* Task goal:
Nothing in the data should change when you return it, but leave the pictures out.
......
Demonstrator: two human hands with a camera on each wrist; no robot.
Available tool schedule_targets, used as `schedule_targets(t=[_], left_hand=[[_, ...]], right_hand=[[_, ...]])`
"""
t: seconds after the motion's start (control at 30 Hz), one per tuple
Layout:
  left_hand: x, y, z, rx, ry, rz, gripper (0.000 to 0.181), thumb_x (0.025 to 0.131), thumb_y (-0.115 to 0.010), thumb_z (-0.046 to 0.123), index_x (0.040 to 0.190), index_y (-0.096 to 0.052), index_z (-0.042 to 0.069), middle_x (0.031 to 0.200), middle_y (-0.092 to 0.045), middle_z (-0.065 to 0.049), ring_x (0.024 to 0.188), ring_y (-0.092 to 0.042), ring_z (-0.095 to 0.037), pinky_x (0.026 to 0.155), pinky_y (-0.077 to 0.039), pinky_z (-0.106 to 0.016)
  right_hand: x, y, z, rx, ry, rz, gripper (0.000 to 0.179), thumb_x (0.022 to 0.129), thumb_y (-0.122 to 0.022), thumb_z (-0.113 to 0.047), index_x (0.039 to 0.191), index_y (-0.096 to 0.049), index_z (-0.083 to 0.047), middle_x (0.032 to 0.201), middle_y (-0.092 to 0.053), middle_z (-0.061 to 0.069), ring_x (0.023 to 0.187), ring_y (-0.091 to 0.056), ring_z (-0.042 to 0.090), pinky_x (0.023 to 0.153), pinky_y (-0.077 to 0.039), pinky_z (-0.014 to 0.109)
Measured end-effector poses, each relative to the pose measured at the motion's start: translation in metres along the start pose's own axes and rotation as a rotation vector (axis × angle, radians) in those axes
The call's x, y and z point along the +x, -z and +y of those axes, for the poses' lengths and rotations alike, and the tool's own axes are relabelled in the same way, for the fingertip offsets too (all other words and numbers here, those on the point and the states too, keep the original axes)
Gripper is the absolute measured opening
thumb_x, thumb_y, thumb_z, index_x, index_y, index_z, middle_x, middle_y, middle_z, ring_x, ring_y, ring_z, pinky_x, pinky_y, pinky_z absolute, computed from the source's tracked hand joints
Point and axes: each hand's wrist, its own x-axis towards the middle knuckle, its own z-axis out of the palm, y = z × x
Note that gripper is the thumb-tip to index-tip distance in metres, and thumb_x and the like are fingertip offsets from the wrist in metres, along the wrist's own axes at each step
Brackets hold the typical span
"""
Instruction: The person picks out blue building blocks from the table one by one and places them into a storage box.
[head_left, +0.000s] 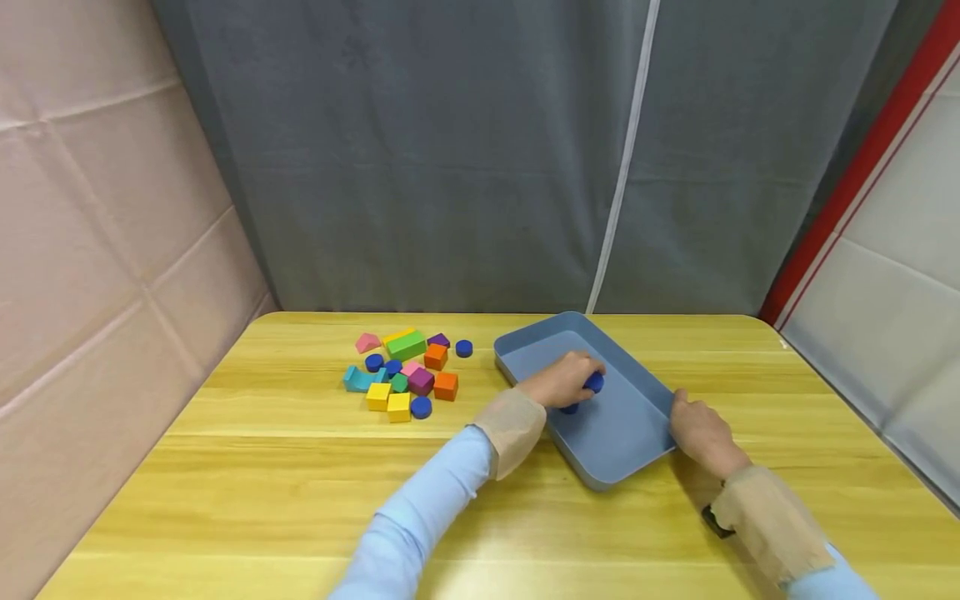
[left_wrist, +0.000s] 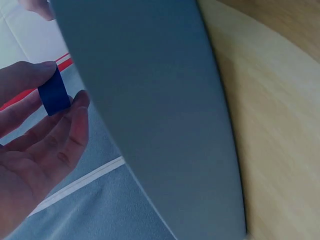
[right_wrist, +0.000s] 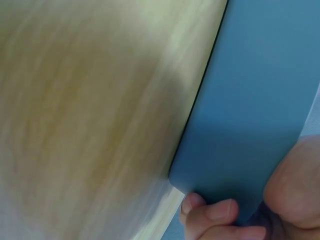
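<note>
My left hand (head_left: 564, 379) pinches a blue round block (head_left: 595, 382) between thumb and fingers, over the grey-blue tray (head_left: 626, 442). In the left wrist view the block (left_wrist: 54, 93) shows its smooth curved side, beyond the tray's outer wall (left_wrist: 145, 100). A second blue round block (head_left: 570, 409) is inside the tray, partly hidden by that hand. At the tray's right corner, my right hand (head_left: 703, 429) grips the wall. The right wrist view shows curled fingers (right_wrist: 215, 212) at this corner, with the thumb opposite.
Left of the tray lies a loose group of coloured blocks: yellow cubes (head_left: 378, 397), orange cubes (head_left: 446, 386), a green block (head_left: 406, 344), a turquoise arch (head_left: 362, 379) and several blue round blocks (head_left: 422, 407). A grey curtain (head_left: 450, 167) hangs behind the wooden table (head_left: 285, 483).
</note>
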Motion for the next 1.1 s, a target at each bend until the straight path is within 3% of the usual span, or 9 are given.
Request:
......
* Exercise output:
Demonstrator: two human hands with a camera on each wrist; no robot.
Available tool schedule_targets, used as `schedule_targets(t=[_], left_hand=[[_, ...]], right_hand=[[_, ...]])`
"""
t: seconds after the motion's start (control at 30 Hz), one per tuple
Layout:
  left_hand: x, y, z, rx, ry, rz, gripper (0.000 to 0.181), thumb_x (0.025 to 0.131), thumb_y (-0.115 to 0.010), thumb_z (-0.046 to 0.123), index_x (0.040 to 0.190), index_y (-0.096 to 0.052), index_z (-0.042 to 0.069), middle_x (0.031 to 0.200), middle_y (-0.092 to 0.045), middle_z (-0.065 to 0.049), ring_x (0.024 to 0.188), ring_y (-0.092 to 0.042), ring_z (-0.095 to 0.037), pinky_x (0.026 to 0.155), pinky_y (-0.077 to 0.039), pinky_z (-0.106 to 0.016)
  right_hand: x, y, z, rx, ry, rz, gripper (0.000 to 0.179), thumb_x (0.022 to 0.129), thumb_y (-0.122 to 0.022), thumb_z (-0.113 to 0.047), index_x (0.039 to 0.191), index_y (-0.096 to 0.049), index_z (-0.083 to 0.047), middle_x (0.032 to 0.201), middle_y (-0.092 to 0.053), middle_z (-0.061 to 0.069), ring_x (0.023 to 0.187), ring_y (-0.091 to 0.056), ring_z (-0.042 to 0.090), pinky_x (0.023 to 0.153), pinky_y (-0.077 to 0.039), pinky_z (-0.014 to 0.109)
Measured end-effector poses, each relative to the pose measured at the motion's start: translation in metres along the start pose's own axes and rotation as a rotation vector (axis × angle, radians) in those axes
The call's x, y and z point along the +x, -z and +y of those axes, for the poses' lengths and rotations alike, and the tool's own axes are relabelled in the same way, for the fingertip offsets too (all other words and numbers here, those on the point and the states too, keep the original axes)
Gripper is the absolute measured opening
thumb_x, thumb_y, thumb_z, index_x, index_y, index_z, middle_x, middle_y, middle_z, ring_x, ring_y, ring_z, pinky_x, pinky_y, pinky_z absolute, computed from the source's tracked hand joints
Point and axes: each hand's wrist, its own x-axis towards the middle knuckle, its own z-axis out of the palm, y = z × x
Note that gripper is the thumb-tip to index-tip distance in metres, and thumb_x and the like are fingertip offsets from the wrist in metres, along the wrist's own axes at each step
Brackets hold the typical span
"""
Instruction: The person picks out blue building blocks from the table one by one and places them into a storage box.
[head_left, +0.000s] 
[left_wrist, +0.000s] 
[right_wrist, +0.000s] 
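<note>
My left hand (head_left: 564, 379) pinches a blue round block (head_left: 595, 382) between thumb and fingers, over the grey-blue tray (head_left: 626, 442). In the left wrist view the block (left_wrist: 54, 93) shows its smooth curved side, beyond the tray's outer wall (left_wrist: 145, 100). A second blue round block (head_left: 570, 409) is inside the tray, partly hidden by that hand. At the tray's right corner, my right hand (head_left: 703, 429) grips the wall. The right wrist view shows curled fingers (right_wrist: 215, 212) at this corner, with the thumb opposite.
Left of the tray lies a loose group of coloured blocks: yellow cubes (head_left: 378, 397), orange cubes (head_left: 446, 386), a green block (head_left: 406, 344), a turquoise arch (head_left: 362, 379) and several blue round blocks (head_left: 422, 407). A grey curtain (head_left: 450, 167) hangs behind the wooden table (head_left: 285, 483).
</note>
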Motion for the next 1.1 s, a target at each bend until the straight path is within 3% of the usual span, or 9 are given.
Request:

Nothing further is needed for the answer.